0. Summary Statement
Provide a short statement that introduces the writers’ and the letter’s main recommendation(s). Include the citations for any software discussed.
1. Scientific Utility
Rubin DM seeks to understand LSST PZ-related science cases in order to ensure that the LSST Object PZ data products will be scientifically useful for a wide variety of communities, especially those which would/could not generate custom PZ.
Describe how you would use the PZ data products for your LSST science, or the LSST science enabled by the PZ estimator(s) you are recommending. Examples from past experiences would be useful here.
2. Outputs
Rubin DM seeks to ensure that the selected LSST Object PZ estimator generates science-ready outputs that serve a wide variety of the community’s minimum scientific needs.
If possible, describe the minimum set of PZ outputs that are required for your science, or the outputs generated by the PZ estimator(s) you are recommending.
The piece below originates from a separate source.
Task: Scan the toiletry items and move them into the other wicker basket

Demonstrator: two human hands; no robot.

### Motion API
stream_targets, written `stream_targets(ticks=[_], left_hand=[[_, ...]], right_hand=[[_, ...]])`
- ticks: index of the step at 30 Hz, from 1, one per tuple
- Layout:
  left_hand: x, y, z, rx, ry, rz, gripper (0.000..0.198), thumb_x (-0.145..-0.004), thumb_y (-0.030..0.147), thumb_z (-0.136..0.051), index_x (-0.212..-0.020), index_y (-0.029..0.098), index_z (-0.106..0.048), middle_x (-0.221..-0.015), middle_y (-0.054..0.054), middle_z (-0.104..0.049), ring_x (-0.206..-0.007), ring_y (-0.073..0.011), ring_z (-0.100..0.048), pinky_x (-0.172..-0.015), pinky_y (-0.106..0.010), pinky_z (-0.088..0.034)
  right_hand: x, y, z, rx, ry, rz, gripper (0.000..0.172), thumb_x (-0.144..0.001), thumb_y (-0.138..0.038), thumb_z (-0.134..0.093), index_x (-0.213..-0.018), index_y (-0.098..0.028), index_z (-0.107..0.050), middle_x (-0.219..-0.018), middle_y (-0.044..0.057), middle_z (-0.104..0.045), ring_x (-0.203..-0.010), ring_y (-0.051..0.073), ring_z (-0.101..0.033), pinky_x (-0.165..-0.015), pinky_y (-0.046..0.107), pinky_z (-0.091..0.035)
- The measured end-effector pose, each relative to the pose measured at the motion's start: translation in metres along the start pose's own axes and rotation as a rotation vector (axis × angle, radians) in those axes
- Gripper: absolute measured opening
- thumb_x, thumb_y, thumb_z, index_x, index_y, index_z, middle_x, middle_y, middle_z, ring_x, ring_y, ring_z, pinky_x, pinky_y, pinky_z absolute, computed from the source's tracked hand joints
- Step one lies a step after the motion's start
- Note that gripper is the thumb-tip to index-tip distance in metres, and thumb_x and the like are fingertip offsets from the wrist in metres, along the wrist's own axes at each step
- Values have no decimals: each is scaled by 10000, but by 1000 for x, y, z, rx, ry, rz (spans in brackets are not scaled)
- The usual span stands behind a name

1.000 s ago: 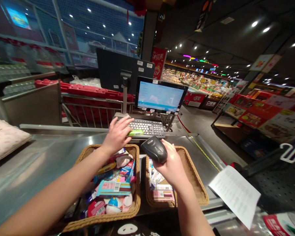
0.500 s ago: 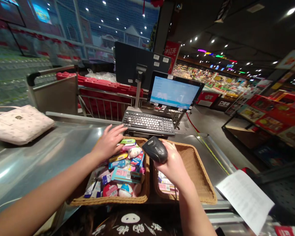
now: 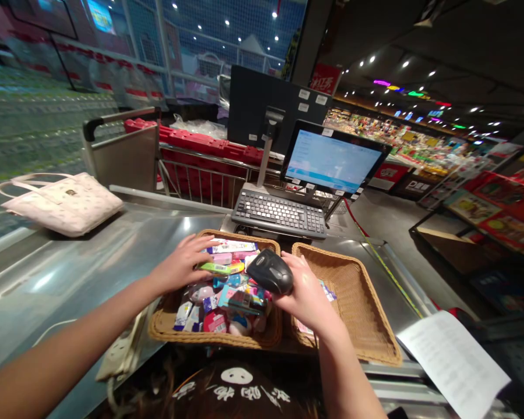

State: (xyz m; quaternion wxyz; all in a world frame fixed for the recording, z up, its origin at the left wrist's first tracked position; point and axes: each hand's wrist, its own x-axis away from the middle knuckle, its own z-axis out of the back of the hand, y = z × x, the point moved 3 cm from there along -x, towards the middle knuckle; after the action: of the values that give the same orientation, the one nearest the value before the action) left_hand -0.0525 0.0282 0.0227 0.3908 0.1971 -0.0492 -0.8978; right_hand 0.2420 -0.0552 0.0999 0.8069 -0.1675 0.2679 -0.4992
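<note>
The right hand (image 3: 303, 291) has its grip wrapped around a black plastic handheld barcode scanner (image 3: 271, 272), whose rounded head points up and left over the right part of the left-hand basket. The left hand (image 3: 186, 265) has its fingers extended and loosely spread, their ends at a slim bright-green packet (image 3: 215, 267); whether this grip pinches the packet or merely touches it, I cannot tell.

Two rectangular woven wicker baskets stand side by side on the grey metal tabletop (image 3: 144, 244). The left-hand basket (image 3: 213, 340) is filled with small colourful packaged goods, too jumbled for a sure count; among them are one long white-and-purple box (image 3: 233, 247) behind the green packet and one red packet (image 3: 215, 321) near the front. The right-hand basket (image 3: 358, 297) shows a largely bare woven floor, with a few packages partly hidden by the right hand and forearm.

Beyond the baskets are one black keyboard (image 3: 280, 212) and two screens: one lit blue-white display (image 3: 332, 160) and one dark monitor (image 3: 253, 99) seen from behind. One pale pink patterned handbag (image 3: 70, 203) sits at the left, and one printed white paper sheet (image 3: 456, 361) lies at the right.
</note>
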Motion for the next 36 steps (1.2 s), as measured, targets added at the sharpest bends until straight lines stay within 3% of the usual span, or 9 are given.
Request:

E.g., full posteriors, point estimates, statistics (mode, mean, standard deviation, skewness, kurtosis), best-fit templates, and/or flags (e.g., quality, failure modes).
3. Performance
Rubin DM seeks a general understanding of the minimum quality of PZ estimates needed to meet the basic PZ-related science goals of the community.
If possible, describe the minimum PZ quality that would enable your LSST science (e.g., the minimum point-estimate error at intermediate redshifts, or whatever is relevant to your science goals), or the predicted minimum quality of the PZ estimator(s) you are recommending. It is understood that this information might not be available at this time.
4. Technical Aspects
Rubin DM has a set of technical considerations for PZ estimators, regarding their scalability, inputs, outputs, language, external data sets, training, storage, and compute resources.
If possible – and this is probably only possible for letters being prepared by PZ algorithm developers – please briefly address the technical considerations described in Section 3 of the PZ Roadmap (DMTN-049). Details are not necessary, but an evaluation of the technical considerations at the level of “will meet”, “will probably meet”, “probably will not meet”, “will not meet” would be most helpful at this time.